◆ TASK ITEM:
For the word "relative", search the records and show each line in which it occurs.

◆ RECORDED DATA:
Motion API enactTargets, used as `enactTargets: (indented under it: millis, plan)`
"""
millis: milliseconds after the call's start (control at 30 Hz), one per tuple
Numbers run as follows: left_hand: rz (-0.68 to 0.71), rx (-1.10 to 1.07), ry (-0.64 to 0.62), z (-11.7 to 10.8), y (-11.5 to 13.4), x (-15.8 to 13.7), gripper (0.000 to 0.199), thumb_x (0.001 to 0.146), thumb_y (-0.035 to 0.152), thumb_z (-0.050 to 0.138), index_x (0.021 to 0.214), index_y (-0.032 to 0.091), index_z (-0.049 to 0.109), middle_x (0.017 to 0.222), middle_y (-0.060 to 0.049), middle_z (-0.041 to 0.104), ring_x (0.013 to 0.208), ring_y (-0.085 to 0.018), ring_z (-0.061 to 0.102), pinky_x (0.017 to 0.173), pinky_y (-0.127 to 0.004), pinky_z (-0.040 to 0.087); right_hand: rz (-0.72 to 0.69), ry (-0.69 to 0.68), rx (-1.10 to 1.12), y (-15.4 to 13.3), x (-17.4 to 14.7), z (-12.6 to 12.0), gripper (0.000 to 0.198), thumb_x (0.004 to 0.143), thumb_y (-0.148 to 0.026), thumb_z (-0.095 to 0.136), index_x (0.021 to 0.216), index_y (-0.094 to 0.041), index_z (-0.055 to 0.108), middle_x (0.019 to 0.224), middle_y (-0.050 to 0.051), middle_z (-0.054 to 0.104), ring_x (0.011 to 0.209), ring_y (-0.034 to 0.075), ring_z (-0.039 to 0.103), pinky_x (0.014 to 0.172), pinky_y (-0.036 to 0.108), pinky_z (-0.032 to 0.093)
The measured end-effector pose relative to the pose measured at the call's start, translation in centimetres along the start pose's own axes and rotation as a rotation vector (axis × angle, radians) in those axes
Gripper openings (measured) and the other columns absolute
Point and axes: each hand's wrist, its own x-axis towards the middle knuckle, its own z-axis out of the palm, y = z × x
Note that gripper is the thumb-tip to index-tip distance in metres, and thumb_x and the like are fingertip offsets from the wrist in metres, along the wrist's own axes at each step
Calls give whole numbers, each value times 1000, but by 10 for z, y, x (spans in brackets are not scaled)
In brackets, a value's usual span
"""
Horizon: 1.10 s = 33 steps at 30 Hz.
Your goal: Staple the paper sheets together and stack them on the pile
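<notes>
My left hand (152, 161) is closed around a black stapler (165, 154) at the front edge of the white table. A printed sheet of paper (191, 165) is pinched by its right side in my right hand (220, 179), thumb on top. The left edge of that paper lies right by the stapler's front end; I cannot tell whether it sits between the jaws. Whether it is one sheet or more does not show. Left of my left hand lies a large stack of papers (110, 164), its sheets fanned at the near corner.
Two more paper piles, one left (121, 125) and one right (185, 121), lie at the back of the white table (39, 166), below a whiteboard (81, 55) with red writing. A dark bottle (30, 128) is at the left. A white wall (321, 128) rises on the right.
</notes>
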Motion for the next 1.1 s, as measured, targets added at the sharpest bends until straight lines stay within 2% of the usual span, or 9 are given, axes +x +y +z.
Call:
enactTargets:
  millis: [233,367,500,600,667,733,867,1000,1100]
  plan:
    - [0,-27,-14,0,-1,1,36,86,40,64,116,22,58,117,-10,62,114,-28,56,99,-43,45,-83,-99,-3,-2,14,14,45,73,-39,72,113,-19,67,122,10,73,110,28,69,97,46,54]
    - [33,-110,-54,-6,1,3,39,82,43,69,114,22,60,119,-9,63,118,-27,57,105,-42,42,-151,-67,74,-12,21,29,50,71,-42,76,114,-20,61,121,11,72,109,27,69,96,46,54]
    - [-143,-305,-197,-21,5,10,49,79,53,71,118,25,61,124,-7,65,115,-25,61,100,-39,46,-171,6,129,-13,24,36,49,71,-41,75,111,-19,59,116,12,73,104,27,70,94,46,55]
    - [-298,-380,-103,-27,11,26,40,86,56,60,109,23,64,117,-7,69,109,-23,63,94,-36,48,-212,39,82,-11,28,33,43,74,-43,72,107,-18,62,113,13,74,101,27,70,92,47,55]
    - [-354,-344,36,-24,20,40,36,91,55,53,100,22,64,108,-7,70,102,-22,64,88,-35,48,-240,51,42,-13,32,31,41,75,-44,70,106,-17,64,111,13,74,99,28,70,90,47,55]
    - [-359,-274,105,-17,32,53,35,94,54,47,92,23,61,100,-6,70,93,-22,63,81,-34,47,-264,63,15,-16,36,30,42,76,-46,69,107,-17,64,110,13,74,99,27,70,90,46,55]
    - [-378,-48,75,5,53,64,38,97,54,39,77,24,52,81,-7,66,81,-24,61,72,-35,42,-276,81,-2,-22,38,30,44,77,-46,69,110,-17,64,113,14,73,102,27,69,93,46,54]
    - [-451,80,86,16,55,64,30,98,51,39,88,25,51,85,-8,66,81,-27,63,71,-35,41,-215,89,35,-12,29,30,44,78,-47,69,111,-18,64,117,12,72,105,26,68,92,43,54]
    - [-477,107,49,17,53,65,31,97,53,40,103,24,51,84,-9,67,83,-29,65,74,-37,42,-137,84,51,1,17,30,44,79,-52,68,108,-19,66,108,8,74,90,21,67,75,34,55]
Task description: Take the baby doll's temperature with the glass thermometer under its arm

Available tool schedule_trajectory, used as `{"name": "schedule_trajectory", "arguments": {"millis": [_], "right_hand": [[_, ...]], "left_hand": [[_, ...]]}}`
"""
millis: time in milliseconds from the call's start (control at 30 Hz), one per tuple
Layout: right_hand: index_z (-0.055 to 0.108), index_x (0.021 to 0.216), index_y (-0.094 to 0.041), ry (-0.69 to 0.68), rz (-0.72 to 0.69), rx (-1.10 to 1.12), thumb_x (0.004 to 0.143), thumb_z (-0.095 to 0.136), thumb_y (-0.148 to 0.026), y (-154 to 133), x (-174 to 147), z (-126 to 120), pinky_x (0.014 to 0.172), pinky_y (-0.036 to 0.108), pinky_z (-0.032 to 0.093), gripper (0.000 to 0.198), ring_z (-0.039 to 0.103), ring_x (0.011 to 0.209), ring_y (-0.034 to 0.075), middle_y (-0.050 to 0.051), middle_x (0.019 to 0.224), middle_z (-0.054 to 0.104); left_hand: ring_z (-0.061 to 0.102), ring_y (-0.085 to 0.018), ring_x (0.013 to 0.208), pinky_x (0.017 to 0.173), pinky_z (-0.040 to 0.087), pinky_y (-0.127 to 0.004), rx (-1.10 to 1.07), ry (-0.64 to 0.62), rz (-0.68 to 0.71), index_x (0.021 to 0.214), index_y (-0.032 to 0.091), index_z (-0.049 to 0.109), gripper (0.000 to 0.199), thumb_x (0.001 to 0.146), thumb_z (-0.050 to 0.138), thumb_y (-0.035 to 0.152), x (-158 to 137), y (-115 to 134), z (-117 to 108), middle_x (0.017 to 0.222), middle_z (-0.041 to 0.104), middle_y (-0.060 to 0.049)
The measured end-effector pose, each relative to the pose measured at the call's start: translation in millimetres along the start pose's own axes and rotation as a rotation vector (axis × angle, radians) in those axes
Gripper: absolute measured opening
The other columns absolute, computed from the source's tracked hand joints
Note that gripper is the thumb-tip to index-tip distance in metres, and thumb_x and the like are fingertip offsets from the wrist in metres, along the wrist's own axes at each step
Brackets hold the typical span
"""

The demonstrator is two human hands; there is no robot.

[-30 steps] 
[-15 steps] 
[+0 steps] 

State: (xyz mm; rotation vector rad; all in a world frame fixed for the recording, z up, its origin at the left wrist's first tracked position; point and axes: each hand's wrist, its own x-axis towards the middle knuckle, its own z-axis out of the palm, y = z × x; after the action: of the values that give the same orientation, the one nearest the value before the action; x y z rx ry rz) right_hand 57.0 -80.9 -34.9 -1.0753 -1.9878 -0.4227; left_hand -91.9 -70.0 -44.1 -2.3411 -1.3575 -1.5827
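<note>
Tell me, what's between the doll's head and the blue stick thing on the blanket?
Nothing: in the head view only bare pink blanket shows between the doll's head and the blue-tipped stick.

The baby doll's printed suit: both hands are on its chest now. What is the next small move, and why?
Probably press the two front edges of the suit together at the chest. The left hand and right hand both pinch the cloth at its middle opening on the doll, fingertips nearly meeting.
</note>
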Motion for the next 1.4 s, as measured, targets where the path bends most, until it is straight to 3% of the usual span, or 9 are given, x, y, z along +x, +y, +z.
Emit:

◆ FINISHED TASK:
The measured end-effector pose relative to the pose measured at the call's start, translation in centimetres along the start pose's own axes and rotation as a rotation vector (axis × angle, radians) in those axes
The measured end-effector pose, each relative to the pose measured at the call's start: translation in millimetres along the start pose's own axes and rotation as a rotation vector (axis × angle, radians) in those axes

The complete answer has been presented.